Cette diffamation infâme reprend la ligne politique de la CGT stalinienne d’il y a soixante quinze ans, quand celle-ci justifiait son soutien aux procès de Moscou, aux grandes purges de Staline, et au gouvernement français du Front Populaire, en qualifiant les trotskystes de fascistes, d' « Hitléro-Trotskystes. »

En réalité, c’est la CGT et ses alliés petit-bourgeois de la pseudo-gauche qui sont aujourd’hui les principaux artisans de la montée du FN. Ils font tout ce qui est en leur pouvoir pour empêcher le développement d'une opposition de gauche dans la classe ouvrière, contre la politique réactionnaire du PS et des banques. Dans ces conditions, le FN peut se présenter comme la seule opposition politique aux banques et attirer un nombre grandissant de voix.

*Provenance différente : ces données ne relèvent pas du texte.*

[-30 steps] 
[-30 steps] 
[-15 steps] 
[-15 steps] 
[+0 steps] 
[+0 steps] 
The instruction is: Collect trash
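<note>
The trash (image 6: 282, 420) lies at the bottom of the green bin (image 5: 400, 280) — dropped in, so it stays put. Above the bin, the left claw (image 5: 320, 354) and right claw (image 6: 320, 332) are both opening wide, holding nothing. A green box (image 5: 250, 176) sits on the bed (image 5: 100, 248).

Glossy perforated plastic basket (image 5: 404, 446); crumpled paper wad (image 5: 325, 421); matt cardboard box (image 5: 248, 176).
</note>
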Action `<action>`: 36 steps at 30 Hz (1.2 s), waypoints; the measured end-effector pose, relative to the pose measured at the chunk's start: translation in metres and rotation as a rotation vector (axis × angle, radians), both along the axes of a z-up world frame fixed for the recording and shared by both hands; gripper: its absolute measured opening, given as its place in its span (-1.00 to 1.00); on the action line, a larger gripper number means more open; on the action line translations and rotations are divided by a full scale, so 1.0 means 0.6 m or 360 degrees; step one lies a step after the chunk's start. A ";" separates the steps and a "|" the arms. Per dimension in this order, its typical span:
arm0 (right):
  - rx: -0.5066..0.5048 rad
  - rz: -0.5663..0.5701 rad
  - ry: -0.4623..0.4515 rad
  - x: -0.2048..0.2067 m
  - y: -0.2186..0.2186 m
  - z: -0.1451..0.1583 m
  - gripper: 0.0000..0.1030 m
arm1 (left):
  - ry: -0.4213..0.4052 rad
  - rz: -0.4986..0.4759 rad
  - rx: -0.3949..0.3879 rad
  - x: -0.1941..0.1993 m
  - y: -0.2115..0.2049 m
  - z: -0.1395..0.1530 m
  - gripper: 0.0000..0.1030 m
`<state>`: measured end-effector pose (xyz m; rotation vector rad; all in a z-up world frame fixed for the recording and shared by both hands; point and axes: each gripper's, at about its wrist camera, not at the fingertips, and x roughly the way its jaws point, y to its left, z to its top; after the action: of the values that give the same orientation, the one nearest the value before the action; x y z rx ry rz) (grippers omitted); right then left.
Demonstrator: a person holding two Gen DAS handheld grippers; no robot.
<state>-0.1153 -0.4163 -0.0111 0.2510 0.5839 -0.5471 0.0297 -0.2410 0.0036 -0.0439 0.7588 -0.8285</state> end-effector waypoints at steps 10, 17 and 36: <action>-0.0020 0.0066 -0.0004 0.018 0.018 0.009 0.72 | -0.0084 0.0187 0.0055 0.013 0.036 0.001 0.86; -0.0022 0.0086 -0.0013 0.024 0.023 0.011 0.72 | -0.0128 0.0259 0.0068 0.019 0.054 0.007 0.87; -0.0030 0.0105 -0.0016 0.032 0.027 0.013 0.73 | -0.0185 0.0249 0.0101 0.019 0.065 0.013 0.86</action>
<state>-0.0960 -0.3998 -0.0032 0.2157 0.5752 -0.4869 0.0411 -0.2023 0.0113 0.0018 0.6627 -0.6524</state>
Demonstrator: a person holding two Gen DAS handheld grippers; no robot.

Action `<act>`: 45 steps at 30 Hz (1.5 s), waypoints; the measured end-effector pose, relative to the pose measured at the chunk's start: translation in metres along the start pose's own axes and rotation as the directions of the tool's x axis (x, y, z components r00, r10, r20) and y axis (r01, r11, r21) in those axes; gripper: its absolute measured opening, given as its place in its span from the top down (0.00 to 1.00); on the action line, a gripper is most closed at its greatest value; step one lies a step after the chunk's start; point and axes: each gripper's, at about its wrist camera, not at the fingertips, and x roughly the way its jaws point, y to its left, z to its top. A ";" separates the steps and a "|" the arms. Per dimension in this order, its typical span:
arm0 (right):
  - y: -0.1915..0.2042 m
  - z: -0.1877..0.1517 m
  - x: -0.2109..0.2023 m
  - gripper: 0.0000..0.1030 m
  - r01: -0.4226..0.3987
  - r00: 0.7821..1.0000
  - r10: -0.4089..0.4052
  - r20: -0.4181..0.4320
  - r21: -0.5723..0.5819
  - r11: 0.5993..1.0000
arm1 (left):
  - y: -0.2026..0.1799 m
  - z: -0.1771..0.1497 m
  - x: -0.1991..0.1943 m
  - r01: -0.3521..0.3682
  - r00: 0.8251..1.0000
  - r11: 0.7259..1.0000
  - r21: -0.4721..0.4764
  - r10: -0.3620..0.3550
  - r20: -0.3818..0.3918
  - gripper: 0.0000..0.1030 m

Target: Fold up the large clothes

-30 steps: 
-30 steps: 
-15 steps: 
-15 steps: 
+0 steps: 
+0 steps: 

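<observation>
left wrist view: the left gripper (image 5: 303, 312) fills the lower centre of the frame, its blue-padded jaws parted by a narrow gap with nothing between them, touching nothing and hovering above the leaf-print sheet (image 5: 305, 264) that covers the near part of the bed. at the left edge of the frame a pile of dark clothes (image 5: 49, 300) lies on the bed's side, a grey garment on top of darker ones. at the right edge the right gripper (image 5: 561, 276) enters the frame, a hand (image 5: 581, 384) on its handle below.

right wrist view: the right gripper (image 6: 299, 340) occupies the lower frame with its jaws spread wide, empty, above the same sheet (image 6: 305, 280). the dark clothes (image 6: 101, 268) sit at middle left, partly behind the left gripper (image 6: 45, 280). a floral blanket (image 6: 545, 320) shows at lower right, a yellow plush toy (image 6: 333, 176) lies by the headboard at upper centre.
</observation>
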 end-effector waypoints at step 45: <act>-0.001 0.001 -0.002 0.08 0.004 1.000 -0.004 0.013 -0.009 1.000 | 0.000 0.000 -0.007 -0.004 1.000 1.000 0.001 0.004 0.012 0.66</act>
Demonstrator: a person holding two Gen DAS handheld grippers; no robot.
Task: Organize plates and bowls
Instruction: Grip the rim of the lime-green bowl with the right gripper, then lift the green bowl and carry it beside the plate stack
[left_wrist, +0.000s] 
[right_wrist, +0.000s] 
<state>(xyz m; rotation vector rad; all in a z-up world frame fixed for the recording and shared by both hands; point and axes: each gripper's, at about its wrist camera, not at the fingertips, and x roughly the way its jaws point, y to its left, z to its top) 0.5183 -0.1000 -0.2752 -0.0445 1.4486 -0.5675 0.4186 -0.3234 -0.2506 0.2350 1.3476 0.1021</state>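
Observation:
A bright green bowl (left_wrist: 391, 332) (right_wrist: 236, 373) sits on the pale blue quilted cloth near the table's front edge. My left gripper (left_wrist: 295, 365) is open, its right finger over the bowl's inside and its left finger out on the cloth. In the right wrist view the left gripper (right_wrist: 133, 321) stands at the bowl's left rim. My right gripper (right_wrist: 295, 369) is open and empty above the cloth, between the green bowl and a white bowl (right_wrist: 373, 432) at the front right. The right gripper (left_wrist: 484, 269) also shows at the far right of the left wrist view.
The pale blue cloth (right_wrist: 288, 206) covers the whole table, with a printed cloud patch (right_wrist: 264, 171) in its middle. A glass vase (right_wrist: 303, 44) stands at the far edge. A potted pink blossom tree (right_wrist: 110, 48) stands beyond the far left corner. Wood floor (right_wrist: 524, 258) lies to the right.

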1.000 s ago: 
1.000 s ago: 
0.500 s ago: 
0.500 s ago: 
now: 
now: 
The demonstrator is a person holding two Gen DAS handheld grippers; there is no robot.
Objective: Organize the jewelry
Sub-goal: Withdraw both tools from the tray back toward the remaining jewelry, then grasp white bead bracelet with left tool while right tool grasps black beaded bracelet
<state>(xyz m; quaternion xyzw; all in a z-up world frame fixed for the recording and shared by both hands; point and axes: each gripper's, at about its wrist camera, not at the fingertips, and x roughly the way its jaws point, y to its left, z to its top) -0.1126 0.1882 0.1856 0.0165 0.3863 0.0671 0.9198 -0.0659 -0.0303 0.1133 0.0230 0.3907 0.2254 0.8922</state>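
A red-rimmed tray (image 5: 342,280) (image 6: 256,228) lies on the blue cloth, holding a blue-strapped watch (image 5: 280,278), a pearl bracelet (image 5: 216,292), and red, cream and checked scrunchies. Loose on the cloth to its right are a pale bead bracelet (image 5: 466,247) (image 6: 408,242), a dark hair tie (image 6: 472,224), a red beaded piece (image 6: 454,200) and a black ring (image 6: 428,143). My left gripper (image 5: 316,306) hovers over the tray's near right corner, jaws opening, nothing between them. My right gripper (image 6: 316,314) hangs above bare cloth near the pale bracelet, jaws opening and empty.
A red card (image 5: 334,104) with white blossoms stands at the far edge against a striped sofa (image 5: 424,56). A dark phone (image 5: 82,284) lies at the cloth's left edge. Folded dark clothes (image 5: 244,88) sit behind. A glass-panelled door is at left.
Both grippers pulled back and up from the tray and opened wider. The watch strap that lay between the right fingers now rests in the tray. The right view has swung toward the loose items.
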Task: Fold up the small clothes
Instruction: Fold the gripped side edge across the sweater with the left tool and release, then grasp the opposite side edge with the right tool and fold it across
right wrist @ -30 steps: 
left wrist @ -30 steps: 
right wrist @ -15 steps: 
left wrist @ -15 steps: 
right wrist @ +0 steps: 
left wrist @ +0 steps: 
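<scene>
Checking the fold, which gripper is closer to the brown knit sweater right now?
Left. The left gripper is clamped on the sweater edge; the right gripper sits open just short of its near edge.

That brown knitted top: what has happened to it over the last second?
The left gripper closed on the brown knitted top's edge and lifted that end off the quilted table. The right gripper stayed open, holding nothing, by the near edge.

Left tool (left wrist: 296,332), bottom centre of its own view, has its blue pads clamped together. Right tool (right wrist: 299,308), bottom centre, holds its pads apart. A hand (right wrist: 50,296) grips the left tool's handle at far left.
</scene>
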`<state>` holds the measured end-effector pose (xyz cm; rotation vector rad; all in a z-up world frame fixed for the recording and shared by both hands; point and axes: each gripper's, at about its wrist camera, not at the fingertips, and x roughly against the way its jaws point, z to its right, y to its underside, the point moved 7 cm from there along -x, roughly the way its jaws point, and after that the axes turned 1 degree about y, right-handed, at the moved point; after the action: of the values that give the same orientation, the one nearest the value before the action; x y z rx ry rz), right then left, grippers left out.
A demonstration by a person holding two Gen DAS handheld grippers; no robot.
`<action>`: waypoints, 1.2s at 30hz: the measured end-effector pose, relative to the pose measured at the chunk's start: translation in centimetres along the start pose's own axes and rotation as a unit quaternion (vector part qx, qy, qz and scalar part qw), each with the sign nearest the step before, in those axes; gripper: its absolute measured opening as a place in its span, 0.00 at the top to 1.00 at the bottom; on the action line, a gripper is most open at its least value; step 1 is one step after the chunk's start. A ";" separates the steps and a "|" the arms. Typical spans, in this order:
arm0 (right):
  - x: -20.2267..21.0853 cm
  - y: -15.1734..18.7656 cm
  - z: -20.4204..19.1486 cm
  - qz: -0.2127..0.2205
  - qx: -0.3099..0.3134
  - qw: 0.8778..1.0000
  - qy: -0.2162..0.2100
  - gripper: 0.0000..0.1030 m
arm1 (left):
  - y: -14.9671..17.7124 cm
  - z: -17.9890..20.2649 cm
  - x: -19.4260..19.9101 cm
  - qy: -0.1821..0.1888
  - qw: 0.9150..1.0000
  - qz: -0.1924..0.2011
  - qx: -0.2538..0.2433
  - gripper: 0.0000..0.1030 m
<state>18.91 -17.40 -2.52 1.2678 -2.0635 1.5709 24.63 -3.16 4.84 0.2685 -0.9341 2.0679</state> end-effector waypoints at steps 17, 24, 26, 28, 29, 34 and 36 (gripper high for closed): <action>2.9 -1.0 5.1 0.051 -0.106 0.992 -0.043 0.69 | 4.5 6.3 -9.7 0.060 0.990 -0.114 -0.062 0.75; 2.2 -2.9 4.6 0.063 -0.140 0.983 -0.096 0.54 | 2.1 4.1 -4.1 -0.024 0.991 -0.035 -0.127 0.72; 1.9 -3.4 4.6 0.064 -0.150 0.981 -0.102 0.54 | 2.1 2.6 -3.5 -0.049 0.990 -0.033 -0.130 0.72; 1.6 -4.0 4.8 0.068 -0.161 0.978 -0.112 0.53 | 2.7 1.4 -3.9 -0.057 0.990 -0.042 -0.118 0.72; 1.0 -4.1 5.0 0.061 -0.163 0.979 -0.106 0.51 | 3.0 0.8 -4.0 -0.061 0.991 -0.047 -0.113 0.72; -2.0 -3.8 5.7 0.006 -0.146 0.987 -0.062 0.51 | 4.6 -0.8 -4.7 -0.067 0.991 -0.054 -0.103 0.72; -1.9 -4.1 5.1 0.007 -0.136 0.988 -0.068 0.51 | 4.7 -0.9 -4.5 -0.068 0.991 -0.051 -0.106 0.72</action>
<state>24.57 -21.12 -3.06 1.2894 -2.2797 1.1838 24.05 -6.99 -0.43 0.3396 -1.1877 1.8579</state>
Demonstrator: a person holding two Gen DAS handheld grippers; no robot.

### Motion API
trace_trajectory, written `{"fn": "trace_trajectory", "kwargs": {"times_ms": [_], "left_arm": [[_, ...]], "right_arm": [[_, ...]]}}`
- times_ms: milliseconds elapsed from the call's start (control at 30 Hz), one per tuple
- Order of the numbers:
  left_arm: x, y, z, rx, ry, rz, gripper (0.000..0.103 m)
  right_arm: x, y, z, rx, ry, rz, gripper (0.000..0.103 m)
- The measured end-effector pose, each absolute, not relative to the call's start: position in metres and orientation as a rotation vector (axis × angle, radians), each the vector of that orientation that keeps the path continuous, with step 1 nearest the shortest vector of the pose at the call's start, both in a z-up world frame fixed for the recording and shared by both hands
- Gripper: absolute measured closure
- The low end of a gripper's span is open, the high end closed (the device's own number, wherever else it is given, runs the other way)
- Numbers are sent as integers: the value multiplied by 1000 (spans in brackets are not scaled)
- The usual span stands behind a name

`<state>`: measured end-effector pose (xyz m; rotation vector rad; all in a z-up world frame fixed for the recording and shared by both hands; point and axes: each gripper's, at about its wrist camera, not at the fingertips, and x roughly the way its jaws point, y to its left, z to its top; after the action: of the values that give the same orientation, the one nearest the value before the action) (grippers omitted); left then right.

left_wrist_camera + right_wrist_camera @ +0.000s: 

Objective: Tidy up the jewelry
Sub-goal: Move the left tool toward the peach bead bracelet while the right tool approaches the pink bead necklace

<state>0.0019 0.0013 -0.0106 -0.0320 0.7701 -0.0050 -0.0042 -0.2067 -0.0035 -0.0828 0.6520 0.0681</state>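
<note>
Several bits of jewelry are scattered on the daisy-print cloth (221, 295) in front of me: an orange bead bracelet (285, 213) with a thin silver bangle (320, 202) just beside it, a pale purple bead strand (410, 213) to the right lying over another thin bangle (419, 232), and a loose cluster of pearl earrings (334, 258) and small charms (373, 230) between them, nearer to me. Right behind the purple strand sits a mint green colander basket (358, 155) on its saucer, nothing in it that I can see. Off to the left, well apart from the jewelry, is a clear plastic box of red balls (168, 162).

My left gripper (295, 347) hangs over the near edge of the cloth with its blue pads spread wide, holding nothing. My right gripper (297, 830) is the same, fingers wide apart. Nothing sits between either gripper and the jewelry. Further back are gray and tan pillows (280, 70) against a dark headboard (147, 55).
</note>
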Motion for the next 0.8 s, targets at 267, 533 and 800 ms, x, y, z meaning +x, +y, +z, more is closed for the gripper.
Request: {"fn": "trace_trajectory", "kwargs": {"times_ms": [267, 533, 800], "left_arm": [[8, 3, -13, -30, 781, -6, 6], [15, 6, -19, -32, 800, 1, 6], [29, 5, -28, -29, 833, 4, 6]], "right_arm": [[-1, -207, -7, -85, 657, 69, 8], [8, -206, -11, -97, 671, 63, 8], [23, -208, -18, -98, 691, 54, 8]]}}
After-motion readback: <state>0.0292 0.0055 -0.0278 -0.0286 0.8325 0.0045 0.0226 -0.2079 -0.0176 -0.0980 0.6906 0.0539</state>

La CGT et le reste de la bureaucratie syndicale continuent de négocier et d'aider à imposer des mesures d’austérité qu’elles soutiennent. Tout en soulevant des critiques tactiques creuses à l'encontre du « pacte de responsabilité » de Hollande, la CGT accepte le principe de la suppression des €30 milliards de cotisations patronales qui servent à financer les allocations familiales. La CGT se plaint uniquement de ce que les employeurs refusent de garantir, en retour, une augmentation des créations d'emplois, comme le sollicite le gouvernement dans l’accord.

En effet, la CGT qui revendique être une force de «proposition et pas d’opposition » , se vante du rôle qu'elle a joué pour faire passer les coupes budgétaires d'économie libérale du PS contre la classe ouvrière. Cherchant à marquer sa différence par rapport à la politique de « la chaise vide » pratiquée par Charles de Gaulle il y a 50 ans pour bloquer les négociations dans l'Union européenne en refusant d'y assister, Lepaon insiste pour dire que la politique de la CGT n'est pas celle « de la chaise vide. » La CGT est donc parti prenante des décisions gouvernementales.